_WORK INSTRUCTION_
Everything in the data below is left aside except the lines from the one containing "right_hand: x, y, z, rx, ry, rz" through the one containing "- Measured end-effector"; repeat those exactly.

● ● ● ● ●

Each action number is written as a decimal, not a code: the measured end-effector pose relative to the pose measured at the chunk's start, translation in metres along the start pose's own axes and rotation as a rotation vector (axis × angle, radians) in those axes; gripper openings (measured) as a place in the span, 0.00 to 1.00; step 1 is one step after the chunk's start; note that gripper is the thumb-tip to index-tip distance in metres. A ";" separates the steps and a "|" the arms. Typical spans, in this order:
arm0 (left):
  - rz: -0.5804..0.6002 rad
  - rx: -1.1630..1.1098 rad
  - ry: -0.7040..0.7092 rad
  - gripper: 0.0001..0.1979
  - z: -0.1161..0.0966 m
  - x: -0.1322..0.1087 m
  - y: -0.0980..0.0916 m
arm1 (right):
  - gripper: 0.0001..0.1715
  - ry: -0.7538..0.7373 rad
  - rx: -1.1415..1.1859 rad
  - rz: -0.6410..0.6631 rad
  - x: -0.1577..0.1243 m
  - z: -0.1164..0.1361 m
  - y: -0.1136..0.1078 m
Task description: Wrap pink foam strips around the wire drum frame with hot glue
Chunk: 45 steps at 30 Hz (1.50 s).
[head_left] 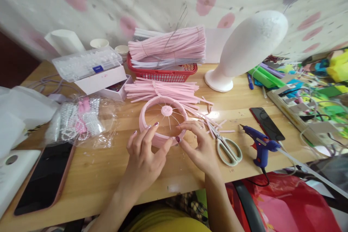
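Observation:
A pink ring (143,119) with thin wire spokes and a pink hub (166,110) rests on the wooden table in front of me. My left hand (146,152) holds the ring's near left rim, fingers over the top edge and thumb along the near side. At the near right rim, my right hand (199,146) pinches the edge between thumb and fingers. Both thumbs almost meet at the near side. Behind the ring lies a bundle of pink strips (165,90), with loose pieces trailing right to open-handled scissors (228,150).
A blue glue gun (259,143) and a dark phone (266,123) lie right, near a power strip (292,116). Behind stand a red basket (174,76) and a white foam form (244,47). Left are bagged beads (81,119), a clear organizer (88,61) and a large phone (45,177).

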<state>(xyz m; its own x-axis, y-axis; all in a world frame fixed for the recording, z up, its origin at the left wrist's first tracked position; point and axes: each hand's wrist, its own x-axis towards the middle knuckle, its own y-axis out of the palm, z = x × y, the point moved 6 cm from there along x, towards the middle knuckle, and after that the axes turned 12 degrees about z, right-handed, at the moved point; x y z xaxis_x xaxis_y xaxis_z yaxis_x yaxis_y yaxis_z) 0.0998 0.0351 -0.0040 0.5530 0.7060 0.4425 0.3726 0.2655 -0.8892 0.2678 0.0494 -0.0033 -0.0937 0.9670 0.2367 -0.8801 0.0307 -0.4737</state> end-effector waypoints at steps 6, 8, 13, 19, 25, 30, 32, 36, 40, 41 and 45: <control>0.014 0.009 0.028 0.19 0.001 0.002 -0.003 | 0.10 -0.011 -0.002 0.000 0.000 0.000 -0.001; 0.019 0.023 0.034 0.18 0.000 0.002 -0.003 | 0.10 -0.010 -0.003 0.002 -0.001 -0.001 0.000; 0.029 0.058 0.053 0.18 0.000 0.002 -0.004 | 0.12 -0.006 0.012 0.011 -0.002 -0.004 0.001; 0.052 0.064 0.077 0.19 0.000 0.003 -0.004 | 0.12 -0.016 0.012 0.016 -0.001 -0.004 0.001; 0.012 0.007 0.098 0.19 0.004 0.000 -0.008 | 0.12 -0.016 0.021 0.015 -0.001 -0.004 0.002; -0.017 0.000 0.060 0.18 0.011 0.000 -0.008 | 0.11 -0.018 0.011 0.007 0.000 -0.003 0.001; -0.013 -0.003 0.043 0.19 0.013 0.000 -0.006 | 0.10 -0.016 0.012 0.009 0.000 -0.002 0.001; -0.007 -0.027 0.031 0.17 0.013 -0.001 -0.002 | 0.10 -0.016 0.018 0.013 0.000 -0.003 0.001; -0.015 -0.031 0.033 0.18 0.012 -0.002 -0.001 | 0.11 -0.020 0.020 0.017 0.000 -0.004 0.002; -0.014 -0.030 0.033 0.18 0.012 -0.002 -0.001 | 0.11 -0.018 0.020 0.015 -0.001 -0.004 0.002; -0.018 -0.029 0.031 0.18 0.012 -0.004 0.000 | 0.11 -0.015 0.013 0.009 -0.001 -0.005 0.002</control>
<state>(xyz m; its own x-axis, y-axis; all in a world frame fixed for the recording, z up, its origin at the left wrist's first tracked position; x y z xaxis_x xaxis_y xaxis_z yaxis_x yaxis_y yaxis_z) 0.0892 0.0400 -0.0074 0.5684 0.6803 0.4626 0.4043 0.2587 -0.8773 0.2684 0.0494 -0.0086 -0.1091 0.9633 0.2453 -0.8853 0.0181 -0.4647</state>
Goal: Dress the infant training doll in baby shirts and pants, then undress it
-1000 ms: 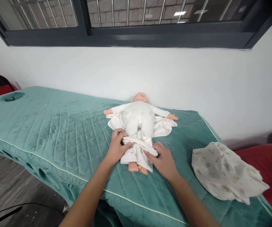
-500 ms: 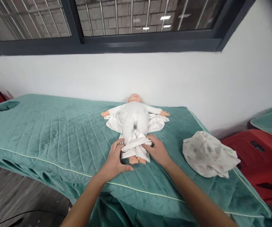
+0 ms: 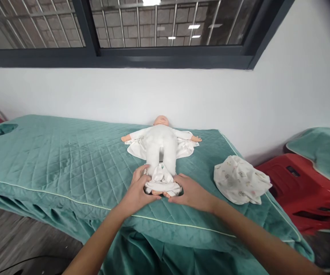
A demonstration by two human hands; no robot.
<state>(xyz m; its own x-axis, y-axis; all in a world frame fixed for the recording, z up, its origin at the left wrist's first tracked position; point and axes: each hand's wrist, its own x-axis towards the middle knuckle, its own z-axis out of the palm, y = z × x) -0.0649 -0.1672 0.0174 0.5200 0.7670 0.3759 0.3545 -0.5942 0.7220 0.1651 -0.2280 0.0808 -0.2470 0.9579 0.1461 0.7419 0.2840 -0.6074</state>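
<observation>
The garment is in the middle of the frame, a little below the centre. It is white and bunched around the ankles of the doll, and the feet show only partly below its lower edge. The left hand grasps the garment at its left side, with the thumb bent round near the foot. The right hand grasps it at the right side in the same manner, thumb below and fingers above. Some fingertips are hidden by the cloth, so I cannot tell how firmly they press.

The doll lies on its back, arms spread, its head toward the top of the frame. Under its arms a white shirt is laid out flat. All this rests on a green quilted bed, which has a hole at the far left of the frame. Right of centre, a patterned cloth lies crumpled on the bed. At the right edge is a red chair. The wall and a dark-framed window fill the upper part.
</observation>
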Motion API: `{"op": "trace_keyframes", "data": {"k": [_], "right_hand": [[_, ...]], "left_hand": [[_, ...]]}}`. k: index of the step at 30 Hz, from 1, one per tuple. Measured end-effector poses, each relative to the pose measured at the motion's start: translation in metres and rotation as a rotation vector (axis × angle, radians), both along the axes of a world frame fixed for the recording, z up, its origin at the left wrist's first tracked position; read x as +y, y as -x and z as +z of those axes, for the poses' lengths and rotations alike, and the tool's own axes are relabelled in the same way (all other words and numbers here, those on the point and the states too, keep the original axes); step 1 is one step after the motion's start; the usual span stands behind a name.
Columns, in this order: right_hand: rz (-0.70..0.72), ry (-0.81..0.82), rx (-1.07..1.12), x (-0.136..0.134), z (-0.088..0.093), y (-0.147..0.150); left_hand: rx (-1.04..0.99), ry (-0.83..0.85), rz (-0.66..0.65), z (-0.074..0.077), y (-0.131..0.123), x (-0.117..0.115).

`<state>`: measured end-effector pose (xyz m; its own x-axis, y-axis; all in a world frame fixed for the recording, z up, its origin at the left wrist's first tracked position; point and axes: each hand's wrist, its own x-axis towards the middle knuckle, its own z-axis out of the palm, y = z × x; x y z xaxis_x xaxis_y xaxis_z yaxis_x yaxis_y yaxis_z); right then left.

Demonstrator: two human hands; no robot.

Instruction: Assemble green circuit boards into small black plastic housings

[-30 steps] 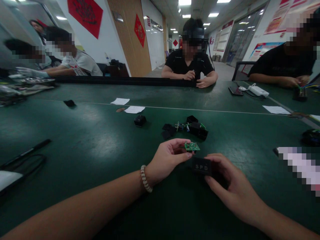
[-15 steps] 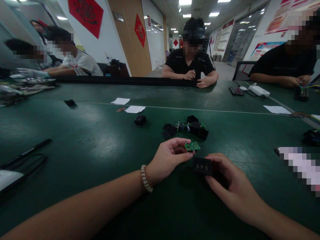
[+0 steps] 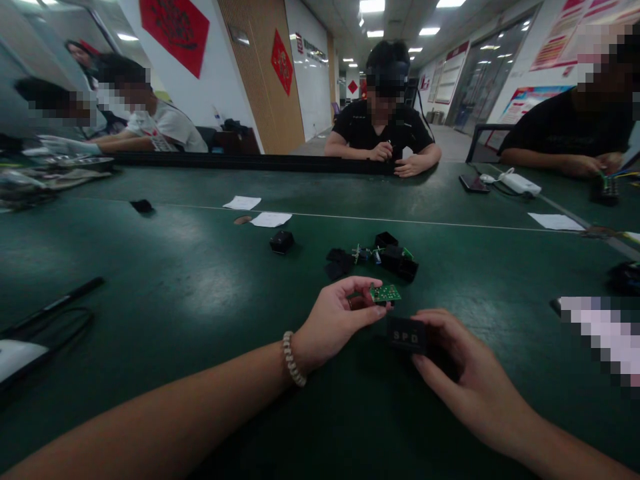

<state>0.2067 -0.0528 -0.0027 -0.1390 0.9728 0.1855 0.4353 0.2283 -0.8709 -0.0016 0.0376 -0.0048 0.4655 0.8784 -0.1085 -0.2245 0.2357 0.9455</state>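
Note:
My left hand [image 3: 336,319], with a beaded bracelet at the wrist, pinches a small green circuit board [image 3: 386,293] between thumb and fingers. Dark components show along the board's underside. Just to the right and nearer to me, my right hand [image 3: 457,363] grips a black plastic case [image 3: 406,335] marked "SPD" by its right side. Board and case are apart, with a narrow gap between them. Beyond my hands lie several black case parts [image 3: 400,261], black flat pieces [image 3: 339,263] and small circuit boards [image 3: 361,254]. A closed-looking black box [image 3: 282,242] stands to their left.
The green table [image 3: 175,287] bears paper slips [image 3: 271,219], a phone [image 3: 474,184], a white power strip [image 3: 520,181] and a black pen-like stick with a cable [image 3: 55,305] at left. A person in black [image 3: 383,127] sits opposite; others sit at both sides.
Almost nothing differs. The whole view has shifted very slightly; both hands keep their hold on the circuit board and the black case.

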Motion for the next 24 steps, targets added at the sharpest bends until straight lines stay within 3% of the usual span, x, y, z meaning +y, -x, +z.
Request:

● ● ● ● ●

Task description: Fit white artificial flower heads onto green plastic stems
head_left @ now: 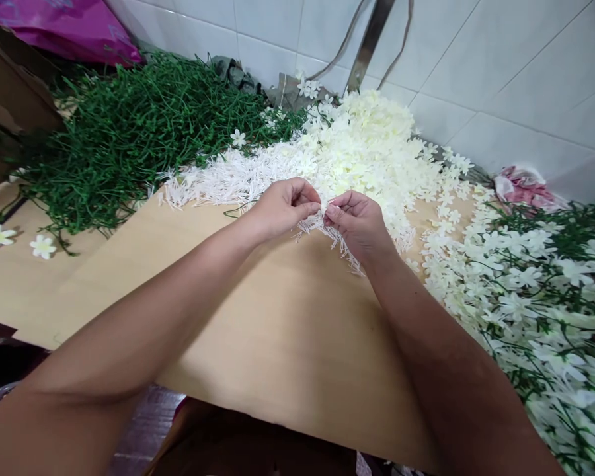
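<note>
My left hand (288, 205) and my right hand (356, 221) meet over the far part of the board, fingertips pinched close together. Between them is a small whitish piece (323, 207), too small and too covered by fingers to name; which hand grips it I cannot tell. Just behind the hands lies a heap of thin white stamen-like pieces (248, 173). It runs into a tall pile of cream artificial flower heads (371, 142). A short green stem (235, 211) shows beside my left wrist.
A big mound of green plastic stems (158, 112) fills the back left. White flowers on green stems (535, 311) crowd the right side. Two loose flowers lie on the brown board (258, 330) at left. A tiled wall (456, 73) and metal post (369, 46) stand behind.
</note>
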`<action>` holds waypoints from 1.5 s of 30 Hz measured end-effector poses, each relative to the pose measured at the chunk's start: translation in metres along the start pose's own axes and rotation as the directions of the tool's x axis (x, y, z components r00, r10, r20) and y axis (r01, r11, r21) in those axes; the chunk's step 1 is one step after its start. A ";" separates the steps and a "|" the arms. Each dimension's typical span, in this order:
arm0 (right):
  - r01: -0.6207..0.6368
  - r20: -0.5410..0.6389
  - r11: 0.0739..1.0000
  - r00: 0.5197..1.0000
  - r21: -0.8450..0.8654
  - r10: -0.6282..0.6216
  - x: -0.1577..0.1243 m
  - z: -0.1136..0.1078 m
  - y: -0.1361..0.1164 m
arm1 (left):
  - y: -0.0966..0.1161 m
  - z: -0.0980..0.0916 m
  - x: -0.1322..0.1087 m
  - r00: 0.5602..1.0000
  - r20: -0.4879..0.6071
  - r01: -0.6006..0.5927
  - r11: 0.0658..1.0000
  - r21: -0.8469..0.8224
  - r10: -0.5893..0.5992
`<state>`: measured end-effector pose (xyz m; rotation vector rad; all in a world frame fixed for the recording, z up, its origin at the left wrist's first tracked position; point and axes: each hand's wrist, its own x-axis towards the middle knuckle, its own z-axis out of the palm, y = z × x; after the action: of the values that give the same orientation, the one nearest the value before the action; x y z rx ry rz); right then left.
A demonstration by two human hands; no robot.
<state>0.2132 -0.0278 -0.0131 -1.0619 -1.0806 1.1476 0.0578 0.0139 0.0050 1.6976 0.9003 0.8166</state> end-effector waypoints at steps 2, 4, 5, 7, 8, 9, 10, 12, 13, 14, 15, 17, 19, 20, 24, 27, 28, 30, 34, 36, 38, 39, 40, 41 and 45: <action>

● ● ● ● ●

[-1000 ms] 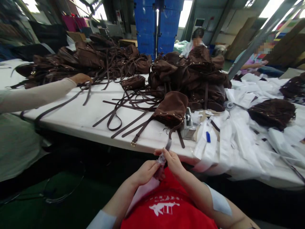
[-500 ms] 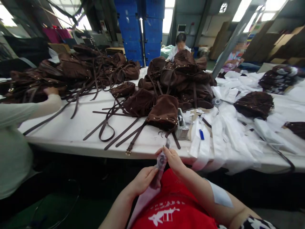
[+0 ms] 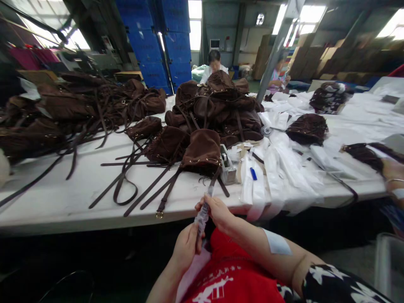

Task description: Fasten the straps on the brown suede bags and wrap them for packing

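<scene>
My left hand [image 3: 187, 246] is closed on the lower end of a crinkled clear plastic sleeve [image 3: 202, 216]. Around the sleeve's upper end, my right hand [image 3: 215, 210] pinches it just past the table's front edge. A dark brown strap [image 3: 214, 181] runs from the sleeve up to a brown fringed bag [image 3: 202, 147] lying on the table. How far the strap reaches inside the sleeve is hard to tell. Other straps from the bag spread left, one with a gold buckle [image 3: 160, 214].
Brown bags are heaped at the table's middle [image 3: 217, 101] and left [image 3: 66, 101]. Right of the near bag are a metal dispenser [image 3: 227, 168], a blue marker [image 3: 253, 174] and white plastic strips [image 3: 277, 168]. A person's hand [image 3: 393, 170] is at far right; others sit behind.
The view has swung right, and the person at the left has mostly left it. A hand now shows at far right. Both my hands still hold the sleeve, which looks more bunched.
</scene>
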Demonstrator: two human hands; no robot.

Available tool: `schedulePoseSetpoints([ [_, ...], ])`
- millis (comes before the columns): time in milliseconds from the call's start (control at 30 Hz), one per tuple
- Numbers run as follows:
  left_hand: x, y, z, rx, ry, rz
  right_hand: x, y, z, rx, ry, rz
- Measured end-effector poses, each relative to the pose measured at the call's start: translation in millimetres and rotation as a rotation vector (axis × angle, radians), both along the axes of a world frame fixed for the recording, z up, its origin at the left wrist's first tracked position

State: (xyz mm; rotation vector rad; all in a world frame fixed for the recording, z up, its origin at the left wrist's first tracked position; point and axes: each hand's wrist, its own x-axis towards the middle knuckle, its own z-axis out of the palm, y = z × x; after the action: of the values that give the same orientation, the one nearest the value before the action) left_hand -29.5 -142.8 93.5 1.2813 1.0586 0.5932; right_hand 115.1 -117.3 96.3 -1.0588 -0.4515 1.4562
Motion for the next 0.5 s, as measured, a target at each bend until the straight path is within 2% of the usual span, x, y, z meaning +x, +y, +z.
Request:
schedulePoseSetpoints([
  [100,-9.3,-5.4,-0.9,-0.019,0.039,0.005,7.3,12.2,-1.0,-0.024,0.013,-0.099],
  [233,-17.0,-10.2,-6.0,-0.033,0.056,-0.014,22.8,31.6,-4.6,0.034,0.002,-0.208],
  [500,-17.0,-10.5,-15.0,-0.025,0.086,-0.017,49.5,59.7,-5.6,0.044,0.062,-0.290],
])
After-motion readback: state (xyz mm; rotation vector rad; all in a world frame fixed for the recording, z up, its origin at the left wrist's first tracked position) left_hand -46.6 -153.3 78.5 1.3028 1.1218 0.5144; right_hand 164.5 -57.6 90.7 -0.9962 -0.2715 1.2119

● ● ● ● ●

_ANSWER TO THE EXERCISE_
  right_hand: x, y, z, rx, ry, rz
- Measured end-effector poses, each relative to the pose measured at the call's start: translation in millimetres and rotation as a rotation vector (axis × angle, radians), both along the axes of a world frame fixed for the recording, z up, its origin at the left wrist's first tracked position

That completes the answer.